By adding data augmentation, we allow ourselves to create a larger model which can better learn distinguishing features.

model2 = tf.keras.Sequential([
    InputLayer(input_shape=(160, 160, 3)),
    # Data Augmentation Layers
    RandomFlip('horizontal'),
    RandomRotation(0.2),     

    # Two Sets of Dual Convolutions
    Conv2D(32, 5, activation='relu'),
    Conv2D(32, 3, activation='relu'),
    MaxPooling2D((2, 2)),

    Conv2D(32, 3, activation='relu'),
    Conv2D(32, 3, activation='relu'),
    MaxPooling2D((2, 2)),

    Flatten(),
    # Large Dense layer to learn more features
    Dense(2048, activation='relu'),
    # High Values of Dropout at the end aided in accuracy and overfitting
    Dropout(0.75),
    Dense(1, activation="sigmoid") 
])

model2.compile(optimizer=tf.keras.optimizers.Adam(0.0001),
              loss=tf.keras.losses.BinaryCrossentropy(),
              metrics=['accuracy'])

history = model2.fit(train_dataset, 
                     epochs=20, 
                     validation_data=validation_dataset)
visualize_history(history)

Model 3

The next step in this process will allow us to normalize our image values and let the model parameters also stay within a smaller range. This code block creates a model layer which will process our input images.

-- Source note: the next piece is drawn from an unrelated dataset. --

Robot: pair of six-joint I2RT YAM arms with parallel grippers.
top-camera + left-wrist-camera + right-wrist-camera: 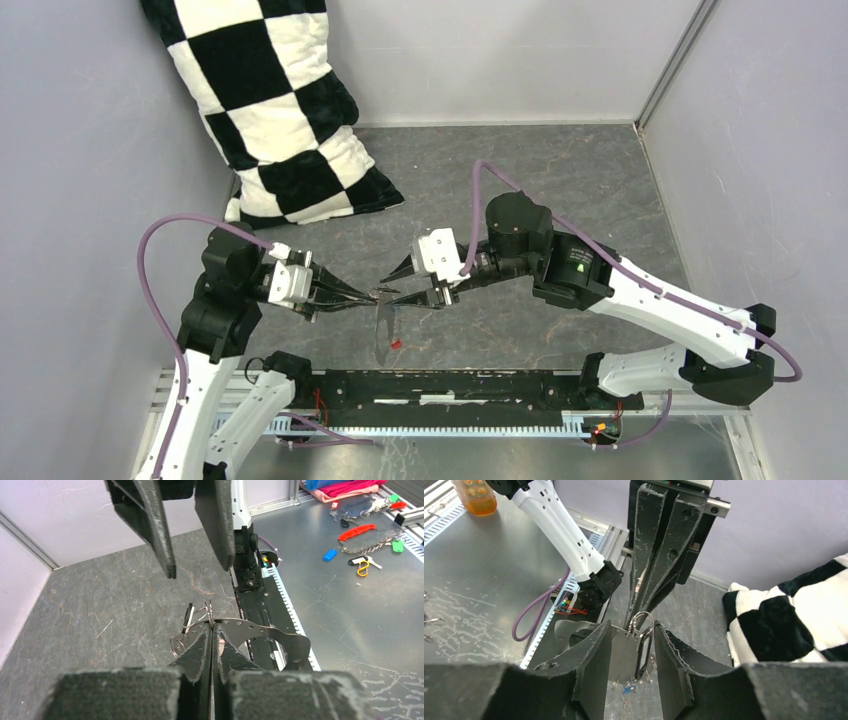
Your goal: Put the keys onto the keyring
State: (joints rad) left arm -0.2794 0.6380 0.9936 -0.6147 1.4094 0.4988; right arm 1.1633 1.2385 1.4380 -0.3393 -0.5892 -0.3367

i = tf.keras.Input(shape=(160, 160, 3))
x = tf.keras.applications.mobilenet_v2.preprocess_input(i)
preprocessor = tf.keras.Model(inputs = [i], outputs = [x], name='preprocessor')

Now, the relevant model:

model3 = tf.keras.Sequential([
    # Only change is the preprocessor layer
    preprocessor,

    RandomFlip('horizontal'),
    RandomRotation(0.2),     

    Conv2D(32, 5, activation='relu'),
    Conv2D(32, 3, activation='relu'),
    MaxPooling2D((2, 2)),

    Conv2D(32, 3, activation='relu'),
    Conv2D(32, 3, activation='relu'),
    MaxPooling2D((2, 2)),

    Flatten(),
    Dense(2048, activation='relu'),
    Dropout(0.75),
    Dense(1, activation="sigmoid") 
])

model3.compile(optimizer=tf.keras.optimizers.Adam(0.0001),
              loss=tf.keras.losses.BinaryCrossentropy(),
              metrics=['accuracy'])

history = model3.fit(train_dataset, 
                     epochs=20, 
                     validation_data=validation_dataset)
visualize_history(history)

Here we see almost no overfitting and very successful accuracy on validation.

Model 4

Our next model we try is a completely different technique called transfer learning. We will take an exisitng model named MobileNetV2 and fine tune a layer after it to focus on only cats and dogs.

IMG_SHAPE = IMG_SIZE + (3,)
base_model = tf.keras.applications.MobileNetV2(input_shape=IMG_SHAPE,
                                               include_top=False,
                                               weights='imagenet')
base_model.trainable = False

i = tf.keras.Input(shape=IMG_SHAPE)
x = base_model(i, training = False)
base_model_layer = tf.keras.Model(inputs = [i], outputs = [x])

This code allows us to make MobileNetV2 into a frozen layer and insert it into a simple model as below.

model4 = tf.keras.Sequential([
    preprocessor,
    RandomFlip('horizontal'),
    RandomRotation(0.2),     

    base_model_layer,
    tf.keras.layers.GlobalAveragePooling2D(),
    Dropout(0.75),
    Dense(1, activation="sigmoid") 
])

model4.compile(optimizer=tf.keras.optimizers.Adam(0.0001),
              loss=tf.keras.losses.BinaryCrossentropy(),
              metrics=['accuracy'])

history = model4.fit(train_dataset, 
                     epochs=20, 
                     validation_data=validation_dataset)
visualize_history(history)

Evaluation on Test Set

Since this fine tuning of MobileNetV2 is by far our best performer we test this on our test dataset.

model4.evaluate(test_dataset)

6/6 [==============================] - 1s 69ms/step - loss: 0.1047 - accuracy: 0.9740
[0.10467348247766495, 0.9739583134651184]

Here we see an accuracy above 97% which is fantastic considering our first models were only getting 60%. However MobileNetV2 is a much more complicated network trained on much more data so it was much more expensive to train. In the end we see that many different CNN architectures exist and there are many techniques to help enable our models to succeed.

Written on November 11, 2021